Why Qualcomm Wants To Bring Ultrasound Transmitters To Smartphones And Tablets

Mobile chipmaker Qualcomm has a track record of pushing new capabilities into its chips faster than its competitors in a bid to carve out a bigger chunk of the market. Last year, for instance, its LTE Snapdragon processor helped it to take a 48 per cent revenue share in H1 (Strategy Analytics‘ figure), helping to drive more LTE handsets into the market which in turn accelerated the rate of 4G adoption.

The company made an interesting acquisition last November, buying some of the assets of an Israeli company called EPOS which makes digital ultrasound technology. Ultrasound may seem an odd technology to push into consumer electronics but Qualcomm clearly sees it as another differentiator for its chips, thanks to its potential to offer some novel additions to the user interface space — both for stylus-based inputs and even touch-less interfaces like gestures.

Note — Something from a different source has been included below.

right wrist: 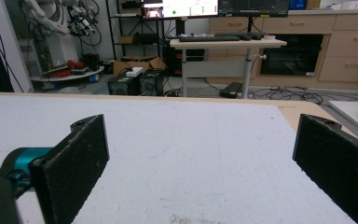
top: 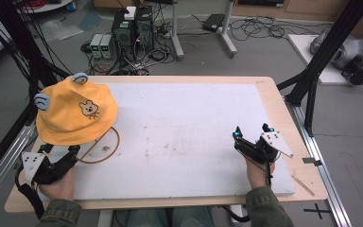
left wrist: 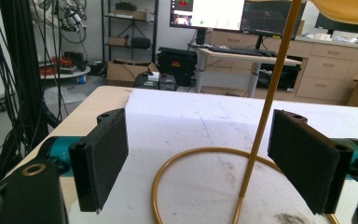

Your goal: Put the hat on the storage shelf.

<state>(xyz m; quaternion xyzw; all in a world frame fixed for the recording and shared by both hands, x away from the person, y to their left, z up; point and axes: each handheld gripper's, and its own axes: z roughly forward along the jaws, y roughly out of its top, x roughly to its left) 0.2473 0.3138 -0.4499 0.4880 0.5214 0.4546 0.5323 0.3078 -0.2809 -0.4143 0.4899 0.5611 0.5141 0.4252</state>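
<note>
White board covered the table. Yellow hat sat on a gold stand, apparently untouched, between the left gripper's spread jaws. Right gripper spread, empty.

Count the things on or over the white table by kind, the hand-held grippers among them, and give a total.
Hats: 1, the yellow bear hat.
Stands: 1, the gold ring-base stand under the hat.
Grippers: 2, the left gripper and the right gripper, both with jaws apart.
Total: 4.
</note>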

Discussing Qualcomm’s interest in ultrasound at the Mobile World Congress tradeshow in Barcelona, Raj Talluri, SVP of Product Management, explained that to put the technology to work in mobile devices an ultrasound transmitter could be located in a stylus, with microphones sited on the mobile device that can then detect the position of the pen.

Samsung has already included a capacitive stylus with its Galaxy Note phablet but Talluri said an ultrasound-based stylus would extend the capabilities — allowing a stylus to be used off-screen, say on the table top next to where your phone is resting, and still have its input detected.

“It’s is better [than a capacitive stylus] in some key different ways which we’re working on getting to market – for example you could write here [on the table next to the phone] and it will still detect where it is. So let’s say you have a [paper] notepad… and you have a phone [nearby on the table] and you can start writing on your notepad it will actually also be transcribed into text on the phone because what happens is the ultrasound can be used to calibrate any reasonable distance,” he told TechCrunch.

The technology could also support gesture-based interactions by positioning an ultrasound transmitter on the mobile device. “There are many use cases of ultrasound,” said Talluri. “You could put a little ultrasound transmitter here [on the corner of the screen] and transmit stuff and then when you cut the ultrasound field [by swiping above the device’s screen] you can do gestures.

“There’s many different things you can do with it, once you have it. So we’re working on it and hopefully we’ll get it to commercial products.”

Talluri would not be drawn on the likely timeframe of bringing this technology to market in Qualcomm chips, or which device makers Qualcomm is working with. “We haven’t announced anything yet. There’s clearly a lot of work to be done on it. We’re working on it we’re just not ready to announce,” he said. “We are very interested in in, that’s why we acquired the assets.”

He would say that Qualcomm is looking at both phone and tablet form factors for the ultrasound tech but added that it could work “anywhere” — including in wearable devices, such as Google Glass.

The system also doesn’t necessarily require new microphones to function — opening up the possibility of ultrasound-enabled accessories that can be retrofitted to existing devices to extend their capabilities.

“The other nice thing is that we find that the microphones [on existing mobile devices] that we put in to use for speech can also detect ultrasound waves — so you probably don’t need special microphones. There are lots of interesting ways to do it… You just need a transmitter somewhere,” said Talluri.

Discussing how mobile chipsets are generally going to evolve, Talluri said in his view the focus will be, not so much on on simply adding more and more cores, but rather on getting all the various chipset elements to work together better.

“We think the next generation of innovation is going to be more on heterogeneous compute. Right now if you look in the phone we’ve got CPUs, we’ve got GPUs, we’ve got video engines, we’ve got audio engines, we’ve got cameras, we’ve got security blocks but they all do one thing at a time.  Ideally you just want to say I want to do this and it should just go map itself to whatever its logical place is and if that place is busy it should work on something else, maybe not optimally,” he said.

“That’s what I mean by heterogeneous compute. Every block should be able to do other things so that’s kind of where I think SOC in general will evolve to. How can you take advantage of the silicon that you put inside the die to do multiple things, not just one thing at a time. I think that’s a more interesting concept than just put more cores.”